Are the Business Maths TN Board solutions for Class 11 updated for the new 50% competency-based exam pattern?

Yes, our experts have revised the Samacheer Kalvi Class 11 Business Maths Solutions Chapter 6 Applications of Differentiation Exercise 6.4 as per 2026 exam pattern. All textbook exercises have been solved and have added explanation about how the Business Maths concepts are applied in case-study and assertion-reasoning questions.

How do these Class 11 TN Board solutions help in scoring 90% plus marks?
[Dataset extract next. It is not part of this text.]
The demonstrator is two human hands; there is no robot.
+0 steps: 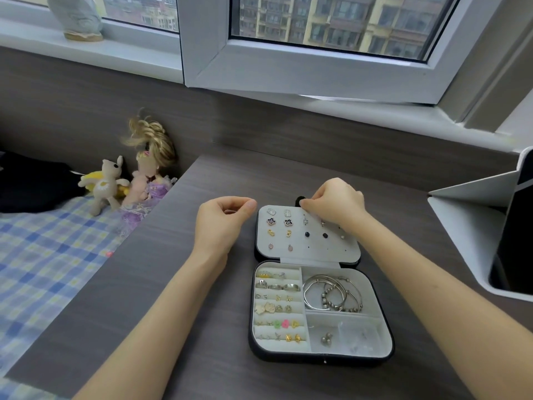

Toppers recommend using TN Board language because TN Board marking schemes are strictly based on textbook definitions. Our Samacheer Kalvi Class 11 Business Maths Solutions Chapter 6 Applications of Differentiation Exercise 6.4 will help students to get full marks in the theory paper.

Do you offer Samacheer Kalvi Class 11 Business Maths Solutions Chapter 6 Applications of Differentiation Exercise 6.4 in multiple languages like Hindi and English?

Yes, we provide bilingual support for Class 11 Business Maths. You can access Samacheer Kalvi Class 11 Business Maths Solutions Chapter 6 Applications of Differentiation Exercise 6.4 in both English and Hindi medium.

Is it possible to download the Business Maths TN Board solutions for Class 11 as a PDF?

Yes, you can download the entire Samacheer Kalvi Class 11 Business Maths Solutions Chapter 6 Applications of Differentiation Exercise 6.4 in printable PDF format for offline study on any device.